_WORK REQUIRED_: Both the line containing "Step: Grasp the" and the line containing "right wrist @" belong to the span. Output exactly that span from the listing below, and nothing outside it.
= = = =
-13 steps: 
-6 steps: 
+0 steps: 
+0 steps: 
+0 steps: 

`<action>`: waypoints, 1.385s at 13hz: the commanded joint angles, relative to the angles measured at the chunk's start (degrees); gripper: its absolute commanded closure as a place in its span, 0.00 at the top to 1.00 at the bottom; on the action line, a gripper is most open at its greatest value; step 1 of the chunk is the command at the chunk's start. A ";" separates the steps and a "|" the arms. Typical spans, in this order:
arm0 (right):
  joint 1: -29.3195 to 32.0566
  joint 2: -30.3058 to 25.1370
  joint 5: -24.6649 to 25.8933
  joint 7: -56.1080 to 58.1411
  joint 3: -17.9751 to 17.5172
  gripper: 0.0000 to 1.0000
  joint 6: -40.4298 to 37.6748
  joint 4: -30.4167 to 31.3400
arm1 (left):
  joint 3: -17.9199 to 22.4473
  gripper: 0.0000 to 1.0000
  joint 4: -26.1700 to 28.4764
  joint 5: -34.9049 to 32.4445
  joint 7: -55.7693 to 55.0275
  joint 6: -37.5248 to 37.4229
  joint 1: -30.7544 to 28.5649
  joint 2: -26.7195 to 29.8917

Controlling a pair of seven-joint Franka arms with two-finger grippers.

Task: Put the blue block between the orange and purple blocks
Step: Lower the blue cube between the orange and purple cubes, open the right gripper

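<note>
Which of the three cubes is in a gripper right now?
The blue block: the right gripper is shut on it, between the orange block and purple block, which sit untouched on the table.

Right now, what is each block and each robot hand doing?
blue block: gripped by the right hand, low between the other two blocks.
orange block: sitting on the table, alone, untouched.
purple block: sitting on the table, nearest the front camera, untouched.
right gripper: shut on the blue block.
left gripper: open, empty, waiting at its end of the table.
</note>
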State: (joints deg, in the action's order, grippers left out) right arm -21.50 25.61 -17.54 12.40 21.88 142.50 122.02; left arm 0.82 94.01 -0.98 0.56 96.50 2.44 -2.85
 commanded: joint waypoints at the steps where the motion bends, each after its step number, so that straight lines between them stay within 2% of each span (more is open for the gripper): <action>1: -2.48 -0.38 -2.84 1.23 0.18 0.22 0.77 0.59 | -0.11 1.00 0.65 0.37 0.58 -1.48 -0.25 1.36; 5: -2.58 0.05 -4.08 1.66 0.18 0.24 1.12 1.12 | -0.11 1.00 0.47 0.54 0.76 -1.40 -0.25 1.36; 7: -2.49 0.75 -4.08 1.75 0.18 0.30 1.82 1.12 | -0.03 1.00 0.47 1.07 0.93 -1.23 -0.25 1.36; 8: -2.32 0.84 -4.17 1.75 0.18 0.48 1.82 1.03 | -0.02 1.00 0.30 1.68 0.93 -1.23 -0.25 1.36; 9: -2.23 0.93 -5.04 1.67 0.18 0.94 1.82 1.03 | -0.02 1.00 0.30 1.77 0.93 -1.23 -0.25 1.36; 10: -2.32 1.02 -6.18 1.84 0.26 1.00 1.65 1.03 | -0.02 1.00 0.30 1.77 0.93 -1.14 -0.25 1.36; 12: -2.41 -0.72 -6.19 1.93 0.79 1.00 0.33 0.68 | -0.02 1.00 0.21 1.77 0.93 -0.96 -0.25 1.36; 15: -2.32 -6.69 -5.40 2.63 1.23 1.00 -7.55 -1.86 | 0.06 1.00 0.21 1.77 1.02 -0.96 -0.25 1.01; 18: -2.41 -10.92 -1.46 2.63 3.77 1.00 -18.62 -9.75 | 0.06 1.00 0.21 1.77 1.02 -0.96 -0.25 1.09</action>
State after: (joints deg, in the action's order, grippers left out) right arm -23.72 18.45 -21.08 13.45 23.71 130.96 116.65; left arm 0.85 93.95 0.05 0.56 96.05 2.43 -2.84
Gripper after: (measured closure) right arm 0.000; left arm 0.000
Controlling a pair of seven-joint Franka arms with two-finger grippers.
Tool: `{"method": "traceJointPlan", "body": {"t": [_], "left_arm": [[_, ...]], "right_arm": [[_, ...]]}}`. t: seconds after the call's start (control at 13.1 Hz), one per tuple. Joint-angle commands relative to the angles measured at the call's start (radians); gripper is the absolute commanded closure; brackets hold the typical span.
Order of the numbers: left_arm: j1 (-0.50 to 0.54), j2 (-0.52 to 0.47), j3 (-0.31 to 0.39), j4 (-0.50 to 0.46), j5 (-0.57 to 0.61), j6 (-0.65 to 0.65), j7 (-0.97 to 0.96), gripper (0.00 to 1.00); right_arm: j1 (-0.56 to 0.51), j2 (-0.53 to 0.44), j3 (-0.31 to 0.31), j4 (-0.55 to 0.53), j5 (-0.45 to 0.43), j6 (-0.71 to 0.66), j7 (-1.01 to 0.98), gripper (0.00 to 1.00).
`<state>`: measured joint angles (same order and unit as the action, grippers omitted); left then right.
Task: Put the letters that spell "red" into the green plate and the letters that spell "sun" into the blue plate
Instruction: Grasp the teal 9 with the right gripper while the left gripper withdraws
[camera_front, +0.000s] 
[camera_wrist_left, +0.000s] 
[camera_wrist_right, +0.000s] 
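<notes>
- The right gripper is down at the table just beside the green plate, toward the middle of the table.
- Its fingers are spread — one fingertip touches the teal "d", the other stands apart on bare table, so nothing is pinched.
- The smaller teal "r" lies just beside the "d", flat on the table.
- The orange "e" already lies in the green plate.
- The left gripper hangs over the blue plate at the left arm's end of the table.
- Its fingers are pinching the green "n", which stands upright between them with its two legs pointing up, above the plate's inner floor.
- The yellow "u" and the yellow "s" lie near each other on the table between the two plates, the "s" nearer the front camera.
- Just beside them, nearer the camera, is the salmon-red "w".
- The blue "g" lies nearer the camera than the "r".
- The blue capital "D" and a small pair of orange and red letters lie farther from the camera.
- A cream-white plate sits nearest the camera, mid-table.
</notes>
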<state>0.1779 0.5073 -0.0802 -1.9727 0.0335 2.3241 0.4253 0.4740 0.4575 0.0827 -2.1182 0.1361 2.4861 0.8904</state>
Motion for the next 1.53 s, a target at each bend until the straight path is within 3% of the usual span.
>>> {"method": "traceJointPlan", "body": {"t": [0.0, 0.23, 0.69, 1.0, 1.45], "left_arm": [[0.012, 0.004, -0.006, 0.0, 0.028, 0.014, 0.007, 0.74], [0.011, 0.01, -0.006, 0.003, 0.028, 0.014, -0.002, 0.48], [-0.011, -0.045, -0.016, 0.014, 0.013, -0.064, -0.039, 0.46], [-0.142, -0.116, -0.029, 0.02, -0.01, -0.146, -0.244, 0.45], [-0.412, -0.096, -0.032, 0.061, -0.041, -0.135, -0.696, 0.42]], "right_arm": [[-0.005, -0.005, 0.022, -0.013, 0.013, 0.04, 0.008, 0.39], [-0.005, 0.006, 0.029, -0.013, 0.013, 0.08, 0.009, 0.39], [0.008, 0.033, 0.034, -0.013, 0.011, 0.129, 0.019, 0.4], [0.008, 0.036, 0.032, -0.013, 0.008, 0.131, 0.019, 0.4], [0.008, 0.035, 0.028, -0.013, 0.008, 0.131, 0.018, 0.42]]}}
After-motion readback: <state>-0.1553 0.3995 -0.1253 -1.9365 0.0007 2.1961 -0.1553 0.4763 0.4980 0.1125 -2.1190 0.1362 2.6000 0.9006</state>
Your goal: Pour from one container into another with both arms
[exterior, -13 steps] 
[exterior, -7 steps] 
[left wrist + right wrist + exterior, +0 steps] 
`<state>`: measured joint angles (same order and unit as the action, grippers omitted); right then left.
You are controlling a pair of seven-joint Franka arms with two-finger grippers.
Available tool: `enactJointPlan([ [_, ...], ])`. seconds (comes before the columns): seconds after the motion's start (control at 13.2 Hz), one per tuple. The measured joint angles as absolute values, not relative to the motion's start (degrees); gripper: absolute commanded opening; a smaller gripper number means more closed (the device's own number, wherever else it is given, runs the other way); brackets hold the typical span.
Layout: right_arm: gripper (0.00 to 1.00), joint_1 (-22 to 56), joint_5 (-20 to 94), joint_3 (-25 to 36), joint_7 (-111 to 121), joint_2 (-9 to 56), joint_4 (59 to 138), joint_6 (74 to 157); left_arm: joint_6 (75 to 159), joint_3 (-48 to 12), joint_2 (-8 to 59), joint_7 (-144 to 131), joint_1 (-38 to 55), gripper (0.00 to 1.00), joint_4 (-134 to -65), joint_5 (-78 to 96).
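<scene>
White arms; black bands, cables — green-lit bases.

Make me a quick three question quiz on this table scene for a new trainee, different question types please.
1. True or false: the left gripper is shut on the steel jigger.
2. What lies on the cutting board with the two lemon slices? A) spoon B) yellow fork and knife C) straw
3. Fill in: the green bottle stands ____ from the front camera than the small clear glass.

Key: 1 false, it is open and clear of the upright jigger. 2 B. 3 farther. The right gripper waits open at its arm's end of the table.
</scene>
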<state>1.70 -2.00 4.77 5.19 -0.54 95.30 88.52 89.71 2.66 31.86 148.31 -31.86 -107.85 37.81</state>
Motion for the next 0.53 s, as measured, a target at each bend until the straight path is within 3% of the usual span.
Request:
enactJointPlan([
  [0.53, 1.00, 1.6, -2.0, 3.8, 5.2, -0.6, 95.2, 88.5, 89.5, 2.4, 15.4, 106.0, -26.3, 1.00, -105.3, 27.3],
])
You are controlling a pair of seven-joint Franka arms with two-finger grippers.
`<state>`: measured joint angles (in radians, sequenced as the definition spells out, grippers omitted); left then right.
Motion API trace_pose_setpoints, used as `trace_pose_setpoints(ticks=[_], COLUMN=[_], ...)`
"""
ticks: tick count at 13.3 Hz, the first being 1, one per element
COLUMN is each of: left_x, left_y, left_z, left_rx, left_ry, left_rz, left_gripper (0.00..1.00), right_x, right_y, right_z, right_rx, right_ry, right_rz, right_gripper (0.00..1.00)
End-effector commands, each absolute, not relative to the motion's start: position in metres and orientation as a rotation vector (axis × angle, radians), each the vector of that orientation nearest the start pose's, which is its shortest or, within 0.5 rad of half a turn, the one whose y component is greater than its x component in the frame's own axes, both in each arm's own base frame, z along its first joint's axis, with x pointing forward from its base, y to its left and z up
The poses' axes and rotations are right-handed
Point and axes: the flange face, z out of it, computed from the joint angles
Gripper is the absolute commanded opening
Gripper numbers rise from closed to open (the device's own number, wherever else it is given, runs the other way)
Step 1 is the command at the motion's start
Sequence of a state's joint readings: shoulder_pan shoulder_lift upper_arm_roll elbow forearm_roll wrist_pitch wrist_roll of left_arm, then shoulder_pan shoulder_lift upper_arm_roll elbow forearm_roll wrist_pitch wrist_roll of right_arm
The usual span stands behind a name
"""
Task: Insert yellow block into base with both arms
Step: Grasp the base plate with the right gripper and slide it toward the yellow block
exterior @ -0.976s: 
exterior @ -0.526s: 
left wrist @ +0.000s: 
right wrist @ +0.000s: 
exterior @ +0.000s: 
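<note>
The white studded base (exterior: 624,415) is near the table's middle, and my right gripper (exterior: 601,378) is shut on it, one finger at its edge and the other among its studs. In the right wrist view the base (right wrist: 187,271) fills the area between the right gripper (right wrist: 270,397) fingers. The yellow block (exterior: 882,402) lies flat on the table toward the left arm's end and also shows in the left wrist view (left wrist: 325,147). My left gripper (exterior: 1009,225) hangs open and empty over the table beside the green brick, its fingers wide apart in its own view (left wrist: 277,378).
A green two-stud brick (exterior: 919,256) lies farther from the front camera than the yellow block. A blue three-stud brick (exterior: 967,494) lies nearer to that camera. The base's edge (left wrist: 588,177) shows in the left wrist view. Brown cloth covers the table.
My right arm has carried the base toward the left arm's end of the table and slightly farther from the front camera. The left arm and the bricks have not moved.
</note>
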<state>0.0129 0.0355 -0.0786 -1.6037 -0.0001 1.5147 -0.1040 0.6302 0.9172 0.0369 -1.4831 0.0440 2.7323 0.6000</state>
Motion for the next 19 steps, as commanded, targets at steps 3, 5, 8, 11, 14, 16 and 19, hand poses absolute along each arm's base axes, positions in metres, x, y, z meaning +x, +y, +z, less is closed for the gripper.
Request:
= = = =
_WRITTEN RESPONSE_:
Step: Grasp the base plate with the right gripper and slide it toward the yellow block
exterior @ -0.976s: 
exterior @ -0.526s: 
left wrist @ +0.000s: 
right wrist @ +0.000s: 

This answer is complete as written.